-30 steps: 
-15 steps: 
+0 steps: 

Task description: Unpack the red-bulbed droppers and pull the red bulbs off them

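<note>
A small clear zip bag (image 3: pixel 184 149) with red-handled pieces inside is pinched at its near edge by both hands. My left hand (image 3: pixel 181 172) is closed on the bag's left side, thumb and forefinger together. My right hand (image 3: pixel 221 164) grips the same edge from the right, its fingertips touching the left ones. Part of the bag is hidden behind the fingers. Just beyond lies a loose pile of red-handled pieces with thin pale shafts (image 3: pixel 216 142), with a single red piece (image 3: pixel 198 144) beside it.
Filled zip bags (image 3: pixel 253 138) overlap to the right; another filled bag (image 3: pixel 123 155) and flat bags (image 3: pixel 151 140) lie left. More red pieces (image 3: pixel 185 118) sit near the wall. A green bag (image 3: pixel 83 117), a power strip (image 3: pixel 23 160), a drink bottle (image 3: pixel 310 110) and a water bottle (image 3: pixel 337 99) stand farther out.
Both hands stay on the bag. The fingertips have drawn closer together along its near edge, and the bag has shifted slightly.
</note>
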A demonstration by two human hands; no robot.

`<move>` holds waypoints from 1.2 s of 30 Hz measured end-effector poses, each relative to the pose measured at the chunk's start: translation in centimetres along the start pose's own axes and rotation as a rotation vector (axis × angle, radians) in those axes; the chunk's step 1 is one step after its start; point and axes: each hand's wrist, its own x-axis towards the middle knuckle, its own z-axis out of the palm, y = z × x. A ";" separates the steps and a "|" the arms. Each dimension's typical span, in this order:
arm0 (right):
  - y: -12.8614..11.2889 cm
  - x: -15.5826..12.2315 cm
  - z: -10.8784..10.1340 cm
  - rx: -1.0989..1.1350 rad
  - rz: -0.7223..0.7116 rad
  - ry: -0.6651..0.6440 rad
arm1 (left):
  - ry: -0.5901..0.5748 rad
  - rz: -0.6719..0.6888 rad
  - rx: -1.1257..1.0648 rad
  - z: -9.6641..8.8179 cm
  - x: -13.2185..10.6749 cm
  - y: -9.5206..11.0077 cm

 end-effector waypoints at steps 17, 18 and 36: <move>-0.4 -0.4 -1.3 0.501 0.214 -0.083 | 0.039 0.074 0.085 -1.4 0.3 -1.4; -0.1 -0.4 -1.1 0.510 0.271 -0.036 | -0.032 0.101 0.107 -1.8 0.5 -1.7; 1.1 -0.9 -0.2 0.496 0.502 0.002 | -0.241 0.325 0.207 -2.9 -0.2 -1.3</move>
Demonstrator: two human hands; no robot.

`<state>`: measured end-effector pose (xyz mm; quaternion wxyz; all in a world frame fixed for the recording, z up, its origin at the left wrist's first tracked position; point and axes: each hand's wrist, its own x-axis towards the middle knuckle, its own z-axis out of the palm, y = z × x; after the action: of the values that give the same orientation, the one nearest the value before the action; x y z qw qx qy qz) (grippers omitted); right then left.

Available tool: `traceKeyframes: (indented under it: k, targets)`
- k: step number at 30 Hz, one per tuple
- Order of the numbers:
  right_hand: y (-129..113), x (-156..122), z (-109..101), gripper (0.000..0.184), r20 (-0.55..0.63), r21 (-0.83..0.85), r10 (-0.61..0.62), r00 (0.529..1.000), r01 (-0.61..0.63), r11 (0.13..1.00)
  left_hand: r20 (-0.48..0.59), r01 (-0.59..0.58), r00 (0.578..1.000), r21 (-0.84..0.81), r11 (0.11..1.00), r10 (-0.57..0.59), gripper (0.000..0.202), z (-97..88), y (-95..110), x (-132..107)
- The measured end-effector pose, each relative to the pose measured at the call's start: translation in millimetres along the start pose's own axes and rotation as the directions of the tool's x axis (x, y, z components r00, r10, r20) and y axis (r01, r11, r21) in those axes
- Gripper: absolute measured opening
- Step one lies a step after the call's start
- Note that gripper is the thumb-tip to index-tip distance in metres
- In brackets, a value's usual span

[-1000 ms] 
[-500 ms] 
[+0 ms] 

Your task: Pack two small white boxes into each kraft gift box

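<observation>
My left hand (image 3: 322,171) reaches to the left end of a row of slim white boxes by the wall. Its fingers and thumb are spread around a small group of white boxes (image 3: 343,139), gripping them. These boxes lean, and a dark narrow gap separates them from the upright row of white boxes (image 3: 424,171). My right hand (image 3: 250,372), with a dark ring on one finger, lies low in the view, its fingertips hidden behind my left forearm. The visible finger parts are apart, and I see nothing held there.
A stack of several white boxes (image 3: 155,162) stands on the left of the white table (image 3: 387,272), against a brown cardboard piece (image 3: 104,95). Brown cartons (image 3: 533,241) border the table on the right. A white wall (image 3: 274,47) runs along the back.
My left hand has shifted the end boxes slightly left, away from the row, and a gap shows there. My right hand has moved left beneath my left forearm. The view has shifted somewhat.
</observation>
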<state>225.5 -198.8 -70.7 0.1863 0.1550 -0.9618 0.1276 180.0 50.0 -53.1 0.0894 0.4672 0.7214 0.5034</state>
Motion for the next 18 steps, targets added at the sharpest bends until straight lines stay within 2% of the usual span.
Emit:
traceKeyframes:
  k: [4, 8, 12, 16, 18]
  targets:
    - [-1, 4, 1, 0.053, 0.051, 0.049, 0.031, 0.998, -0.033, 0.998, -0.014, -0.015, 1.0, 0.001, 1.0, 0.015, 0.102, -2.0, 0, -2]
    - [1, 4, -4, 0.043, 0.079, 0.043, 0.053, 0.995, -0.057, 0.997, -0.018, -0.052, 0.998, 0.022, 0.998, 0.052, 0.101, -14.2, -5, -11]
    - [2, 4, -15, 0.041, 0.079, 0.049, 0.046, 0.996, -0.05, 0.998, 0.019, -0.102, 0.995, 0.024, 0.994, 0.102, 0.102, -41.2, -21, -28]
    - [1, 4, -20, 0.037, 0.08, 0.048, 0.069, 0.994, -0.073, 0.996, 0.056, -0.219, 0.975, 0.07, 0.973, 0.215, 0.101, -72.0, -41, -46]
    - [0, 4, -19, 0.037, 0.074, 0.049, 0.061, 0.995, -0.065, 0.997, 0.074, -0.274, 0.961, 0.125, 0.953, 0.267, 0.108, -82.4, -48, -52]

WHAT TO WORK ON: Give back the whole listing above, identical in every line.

OUTPUT:
-30 steps: 
-15 steps: 
+0 steps: 

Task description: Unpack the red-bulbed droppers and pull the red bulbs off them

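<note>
A small clear zip bag (image 3: pixel 184 149) with red-handled pieces inside is pinched at its near edge by both hands. My left hand (image 3: pixel 181 172) is closed on the bag's left side, thumb and forefinger together. My right hand (image 3: pixel 221 164) grips the same edge from the right, its fingertips touching the left ones. Part of the bag is hidden behind the fingers. Just beyond lies a loose pile of red-handled pieces with thin pale shafts (image 3: pixel 216 142), with a single red piece (image 3: pixel 198 144) beside it.
Filled zip bags (image 3: pixel 253 138) overlap to the right; another filled bag (image 3: pixel 123 155) and flat bags (image 3: pixel 151 140) lie left. More red pieces (image 3: pixel 185 118) sit near the wall. A green bag (image 3: pixel 83 117), a power strip (image 3: pixel 23 160), a drink bottle (image 3: pixel 310 110) and a water bottle (image 3: pixel 337 99) stand farther out.
Both hands stay on the bag. The fingertips have drawn closer together along its near edge, and the bag has shifted slightly.
</note>
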A demonstration by two human hands; no robot.

`<move>` holds waypoints from 1.2 s of 30 Hz measured end-effector poses, each relative to the pose measured at the chunk's start: translation in centimetres along the start pose's own axes and rotation as a rotation vector (axis × angle, radians) in those axes; the chunk's step 1 is one step after its start; point and axes: each hand's wrist, its own x-axis towards the middle knuckle, its own z-axis out of the palm, y = z × x. A ";" separates the steps and a "|" the arms. Each dimension's typical span, in this order:
arm0 (right):
  - y: -12.8614..11.2889 cm
  - x: -15.5826..12.2315 cm
  - z: -10.8784..10.1340 cm
  - rx: -1.0989..1.1350 rad
  - rz: -0.7223..0.7116 rad
  - ry: -0.6651..0.6440 rad
arm1 (left):
  - ry: -0.5901..0.5748 rad
  - rz: -0.6719..0.6888 rad
  - rx: -1.1257..1.0648 rad
  - z: -9.6641..8.8179 cm
  - x: -13.2185..10.6749 cm
  - y: -9.5206..11.0077 cm

 end-effector waypoints at steps 17, 18 and 36: <move>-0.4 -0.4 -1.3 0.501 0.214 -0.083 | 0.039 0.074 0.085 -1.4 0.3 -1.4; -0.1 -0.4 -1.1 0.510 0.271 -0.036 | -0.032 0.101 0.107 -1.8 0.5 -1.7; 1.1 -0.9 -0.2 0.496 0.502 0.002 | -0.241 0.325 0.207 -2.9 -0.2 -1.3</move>
Demonstrator: two human hands; no robot.

`<state>`: measured end-effector pose (xyz mm; quaternion wxyz; all in a world frame fixed for the recording, z up, its origin at the left wrist's first tracked position; point and axes: each hand's wrist, its own x-axis towards the middle knuckle, its own z-axis out of the palm, y = z × x; after the action: of the values that give the same orientation, the one nearest the value before the action; x y z qw qx qy qz) (grippers omitted); right then left.

Available tool: `traceKeyframes: (indented under it: k, targets)`
- k: step number at 30 Hz, one per tuple
- Order of the numbers:
  right_hand: y (-129..113), x (-156..122), z (-109..101), gripper (0.000..0.184), r20 (-0.55..0.63), r21 (-0.83..0.85), r10 (-0.61..0.62), r00 (0.529..1.000), r01 (-0.61..0.63), r11 (0.13..1.00)
  left_hand: r20 (-0.48..0.59), r01 (-0.59..0.58), r00 (0.578..1.000), r21 (-0.84..0.81), r11 (0.11..1.00), r10 (-0.57..0.59), gripper (0.000..0.202), z (-97..88), y (-95..110), x (-132..107)
- The measured end-effector pose, each relative to the pose measured at the call's start: translation in millimetres along the start pose's own axes and rotation as the directions of the tool's x axis (x, y, z components r00, r10, r20) and y axis (r01, r11, r21) in those axes
- Gripper: absolute measured opening
- Step one lies a step after the call's start
- Note that gripper is the thumb-tip to index-tip distance in metres
- In brackets, a value's usual span

[-1000 ms] 
[-500 ms] 
[+0 ms] 

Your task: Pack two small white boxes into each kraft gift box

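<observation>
My left hand (image 3: 322,171) reaches to the left end of a row of slim white boxes by the wall. Its fingers and thumb are spread around a small group of white boxes (image 3: 343,139), gripping them. These boxes lean, and a dark narrow gap separates them from the upright row of white boxes (image 3: 424,171). My right hand (image 3: 250,372), with a dark ring on one finger, lies low in the view, its fingertips hidden behind my left forearm. The visible finger parts are apart, and I see nothing held there.
A stack of several white boxes (image 3: 155,162) stands on the left of the white table (image 3: 387,272), against a brown cardboard piece (image 3: 104,95). Brown cartons (image 3: 533,241) border the table on the right. A white wall (image 3: 274,47) runs along the back.
My left hand has shifted the end boxes slightly left, away from the row, and a gap shows there. My right hand has moved left beneath my left forearm. The view has shifted somewhat.
</observation>
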<state>225.5 -198.8 -70.7 0.1863 0.1550 -0.9618 0.1276 180.0 50.0 -53.1 0.0894 0.4672 0.7214 0.5034</state>
Motion for the next 18 steps, targets added at the sharpest bends until straight lines stay within 2% of the usual span.
Emit:
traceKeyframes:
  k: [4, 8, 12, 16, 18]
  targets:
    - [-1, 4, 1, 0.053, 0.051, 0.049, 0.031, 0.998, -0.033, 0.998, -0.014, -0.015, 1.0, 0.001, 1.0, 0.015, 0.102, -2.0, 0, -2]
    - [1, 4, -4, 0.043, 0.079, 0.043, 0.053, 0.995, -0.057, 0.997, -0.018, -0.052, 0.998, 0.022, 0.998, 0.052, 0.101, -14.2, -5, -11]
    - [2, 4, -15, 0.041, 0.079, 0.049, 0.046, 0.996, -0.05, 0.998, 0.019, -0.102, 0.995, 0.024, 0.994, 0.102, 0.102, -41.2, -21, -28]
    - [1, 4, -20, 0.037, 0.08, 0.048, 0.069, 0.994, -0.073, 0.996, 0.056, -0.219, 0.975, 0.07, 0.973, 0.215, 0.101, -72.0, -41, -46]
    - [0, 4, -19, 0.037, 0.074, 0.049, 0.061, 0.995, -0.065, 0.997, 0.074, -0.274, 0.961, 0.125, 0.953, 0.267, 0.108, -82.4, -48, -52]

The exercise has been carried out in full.